Por mi parte, considero imperdonable seguir ignorando, en pleno 1999 los desastres y catástrofes producidos por la acción del hombre a lo largo de este último siglo.
Si realmente vivimos en el "primer mundo", en un mundo moderno e informatizado, tenemos la obligación de saber todo lo que sucede y sucedió en términos de deforestación, contaminación química de ríos y mares y aumento de la radiación en la tierra durante la segunda mitad del siglo XX.
No hace falta ser Nostradamus ni consultar ningún oráculo para prever la hecatombe. Enumerar todas las catástrofes sería larguísimo y me colocaría automáticamente en la lista de los "tremendistas".
Basta leer las estadísticas. (No está de más recordar los clásicos: destrucción de la selva amazónica, cuya superficie desaparece cada año a un promedio equivalente al territorio de Gran Bretaña, la desaparición de las selvas en Africa, de las cuales sólo sobrevive el 5%. La extinción de miles de especies animales y vegetales. La explosión de Chernobyl. Parecería que esto se toma como algo normal e inevitable).
Me pregunto ¿ser sensible a todo esto significa estar en una posición retrógrada que frena el "progreso"?. Me parece que este argumento es ya muy viejo. Los países del verdadero primer mundo están dando marcha atrás en muchos de estos campos. Lo realmente retrógrado es seguir ignorándolo.
Y he aquí el nudo del problema. He aquí el verdadero balance que este fin de siglo nos exige: La conciencia de nuestro rol sobre esta tierra.
¿No habrá llegado el momento de pensar en un cambio drástico, pero drástico en serio, a nivel de las políticas ambientales de la utilización de tecnologías obsoletas, responsables de la contaminación y destrucción irreversible de nuestro mundo?
No será que hay cosas que no van más?. ¿No será que hay cosas que ya no se pueden hacer? ¿No habrá llegado el momento de definitivamente aceptar que se pudrió todo y que lamentablemente hay cosas que se acabaron para siempre?
¿Vamos a seguir confundiendo la democracia y la libertad individual con el permiso para sacar provecho personal de cualquier situación? ¿Vamos a seguir jugando al sálvese quién pueda?
Claro, cambiar las reglas del juego exigiría un cambio en nuestras costumbres, un cambio en nuestros estilos de vida.

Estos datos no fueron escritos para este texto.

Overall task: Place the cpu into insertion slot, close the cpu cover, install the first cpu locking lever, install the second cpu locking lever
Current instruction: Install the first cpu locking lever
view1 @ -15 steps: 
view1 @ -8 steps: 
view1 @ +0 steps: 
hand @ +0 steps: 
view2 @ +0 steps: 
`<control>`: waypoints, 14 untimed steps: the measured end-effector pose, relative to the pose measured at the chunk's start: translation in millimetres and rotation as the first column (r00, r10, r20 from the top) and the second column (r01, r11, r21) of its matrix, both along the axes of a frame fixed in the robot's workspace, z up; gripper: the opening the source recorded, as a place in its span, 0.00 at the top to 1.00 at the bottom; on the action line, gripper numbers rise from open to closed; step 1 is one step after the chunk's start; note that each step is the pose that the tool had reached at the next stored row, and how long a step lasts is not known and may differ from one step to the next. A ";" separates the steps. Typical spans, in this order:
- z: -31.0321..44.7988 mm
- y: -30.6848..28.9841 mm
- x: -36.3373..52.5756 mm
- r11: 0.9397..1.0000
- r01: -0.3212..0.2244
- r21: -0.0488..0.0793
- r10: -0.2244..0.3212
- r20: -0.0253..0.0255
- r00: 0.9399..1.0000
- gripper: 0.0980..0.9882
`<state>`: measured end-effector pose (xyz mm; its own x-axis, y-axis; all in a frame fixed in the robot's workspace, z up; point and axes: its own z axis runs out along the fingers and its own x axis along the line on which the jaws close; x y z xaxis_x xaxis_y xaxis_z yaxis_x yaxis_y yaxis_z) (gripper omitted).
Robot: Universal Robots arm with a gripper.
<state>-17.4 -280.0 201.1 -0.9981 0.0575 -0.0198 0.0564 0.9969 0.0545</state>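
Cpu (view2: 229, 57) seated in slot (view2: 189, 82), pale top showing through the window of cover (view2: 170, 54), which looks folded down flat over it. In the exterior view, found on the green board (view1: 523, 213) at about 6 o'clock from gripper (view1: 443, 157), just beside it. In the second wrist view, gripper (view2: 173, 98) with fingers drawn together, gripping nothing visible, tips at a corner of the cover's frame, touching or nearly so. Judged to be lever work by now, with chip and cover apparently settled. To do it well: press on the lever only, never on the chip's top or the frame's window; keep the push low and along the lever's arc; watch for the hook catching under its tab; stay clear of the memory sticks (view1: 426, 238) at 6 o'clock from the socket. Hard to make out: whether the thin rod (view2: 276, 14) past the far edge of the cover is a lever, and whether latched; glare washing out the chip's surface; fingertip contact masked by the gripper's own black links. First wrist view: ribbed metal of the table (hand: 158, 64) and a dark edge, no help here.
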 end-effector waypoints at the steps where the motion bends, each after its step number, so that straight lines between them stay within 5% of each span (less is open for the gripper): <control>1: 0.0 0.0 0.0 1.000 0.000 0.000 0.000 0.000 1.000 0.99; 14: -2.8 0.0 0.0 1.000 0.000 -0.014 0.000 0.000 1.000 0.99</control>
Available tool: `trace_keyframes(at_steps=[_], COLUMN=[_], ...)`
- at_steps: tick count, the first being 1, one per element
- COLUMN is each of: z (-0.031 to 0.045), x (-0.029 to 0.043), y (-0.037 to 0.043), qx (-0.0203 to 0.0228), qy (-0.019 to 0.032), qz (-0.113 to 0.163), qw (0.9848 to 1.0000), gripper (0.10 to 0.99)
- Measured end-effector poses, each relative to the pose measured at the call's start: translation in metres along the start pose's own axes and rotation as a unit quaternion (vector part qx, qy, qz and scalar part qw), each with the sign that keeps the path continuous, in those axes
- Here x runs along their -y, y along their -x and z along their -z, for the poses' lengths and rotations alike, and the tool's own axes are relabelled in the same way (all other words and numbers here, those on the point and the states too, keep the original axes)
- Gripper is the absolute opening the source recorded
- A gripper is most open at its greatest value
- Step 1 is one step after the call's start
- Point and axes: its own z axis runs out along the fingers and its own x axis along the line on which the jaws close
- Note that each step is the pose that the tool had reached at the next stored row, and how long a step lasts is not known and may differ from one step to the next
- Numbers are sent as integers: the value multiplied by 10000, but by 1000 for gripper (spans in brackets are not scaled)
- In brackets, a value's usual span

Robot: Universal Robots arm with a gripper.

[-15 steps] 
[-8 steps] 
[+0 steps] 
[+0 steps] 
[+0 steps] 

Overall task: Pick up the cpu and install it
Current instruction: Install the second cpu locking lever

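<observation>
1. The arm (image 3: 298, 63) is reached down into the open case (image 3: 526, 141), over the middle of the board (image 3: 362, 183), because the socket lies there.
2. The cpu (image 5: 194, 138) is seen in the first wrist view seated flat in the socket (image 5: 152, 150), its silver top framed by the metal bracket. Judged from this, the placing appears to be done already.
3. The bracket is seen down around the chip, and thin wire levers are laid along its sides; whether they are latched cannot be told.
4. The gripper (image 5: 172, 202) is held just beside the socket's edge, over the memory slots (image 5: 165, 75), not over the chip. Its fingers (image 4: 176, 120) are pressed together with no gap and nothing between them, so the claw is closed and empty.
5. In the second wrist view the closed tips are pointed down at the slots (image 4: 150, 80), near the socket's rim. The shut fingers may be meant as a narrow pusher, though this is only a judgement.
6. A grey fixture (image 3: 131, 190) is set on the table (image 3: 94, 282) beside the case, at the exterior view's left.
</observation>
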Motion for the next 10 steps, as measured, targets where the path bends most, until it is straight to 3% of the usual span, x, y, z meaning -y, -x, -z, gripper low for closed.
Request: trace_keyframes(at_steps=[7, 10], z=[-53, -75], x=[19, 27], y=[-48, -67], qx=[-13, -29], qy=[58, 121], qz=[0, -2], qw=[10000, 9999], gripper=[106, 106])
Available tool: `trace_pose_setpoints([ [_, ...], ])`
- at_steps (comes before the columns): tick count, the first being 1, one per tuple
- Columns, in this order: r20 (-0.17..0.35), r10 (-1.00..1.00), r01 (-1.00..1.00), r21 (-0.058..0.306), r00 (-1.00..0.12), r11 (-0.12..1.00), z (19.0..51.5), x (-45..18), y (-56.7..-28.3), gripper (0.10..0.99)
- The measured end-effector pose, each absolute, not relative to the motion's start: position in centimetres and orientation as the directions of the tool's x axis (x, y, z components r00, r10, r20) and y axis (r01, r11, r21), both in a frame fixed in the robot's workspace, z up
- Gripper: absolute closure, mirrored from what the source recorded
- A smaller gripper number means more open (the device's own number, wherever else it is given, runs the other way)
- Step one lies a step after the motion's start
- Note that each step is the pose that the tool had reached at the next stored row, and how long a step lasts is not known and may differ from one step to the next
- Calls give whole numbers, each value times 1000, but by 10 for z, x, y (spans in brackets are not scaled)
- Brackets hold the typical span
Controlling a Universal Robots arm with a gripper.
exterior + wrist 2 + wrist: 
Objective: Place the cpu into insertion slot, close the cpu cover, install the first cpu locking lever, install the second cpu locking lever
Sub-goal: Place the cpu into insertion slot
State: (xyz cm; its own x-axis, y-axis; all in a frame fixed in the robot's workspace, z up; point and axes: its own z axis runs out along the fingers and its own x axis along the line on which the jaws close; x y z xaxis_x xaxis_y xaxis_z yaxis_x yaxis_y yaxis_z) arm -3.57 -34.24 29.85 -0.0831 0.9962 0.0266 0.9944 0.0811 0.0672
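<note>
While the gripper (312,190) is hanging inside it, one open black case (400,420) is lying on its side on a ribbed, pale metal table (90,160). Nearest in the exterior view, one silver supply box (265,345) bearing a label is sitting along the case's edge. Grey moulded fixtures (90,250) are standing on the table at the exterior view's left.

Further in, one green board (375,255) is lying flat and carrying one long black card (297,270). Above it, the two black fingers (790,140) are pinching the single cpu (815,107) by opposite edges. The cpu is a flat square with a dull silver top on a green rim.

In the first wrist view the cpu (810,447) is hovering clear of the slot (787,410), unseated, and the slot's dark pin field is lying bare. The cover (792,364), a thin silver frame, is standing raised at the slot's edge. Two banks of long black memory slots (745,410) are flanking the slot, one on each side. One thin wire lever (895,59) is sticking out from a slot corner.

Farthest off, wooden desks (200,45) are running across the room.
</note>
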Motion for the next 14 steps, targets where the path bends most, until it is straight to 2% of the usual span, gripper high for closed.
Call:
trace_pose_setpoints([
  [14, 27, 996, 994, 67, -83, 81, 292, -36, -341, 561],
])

Exigiría un replanteo de nuestras metas y de nuestras ambiciones personales. Un replanteo que haría de nosotros personajes más parecidos a la Madre Teresa o a Gandhi que a cualquiera de los modelos de triunfo que nos quieren vender. Esto significaría un cambio tal en nuestra visión de la vida, que probablemente ninguno de nosotros esté aún preparado o dispuesto.
Es por eso que el tema del paso Puelo, insisto, va más allá de la discusión sobre un camino.
Y más vale que pensemos muy bien en todo esto, porque aquí nos va no sólo el futuro de nuestra región, sino también el futuro del mundo también.
Las consecuencias son irreversibles.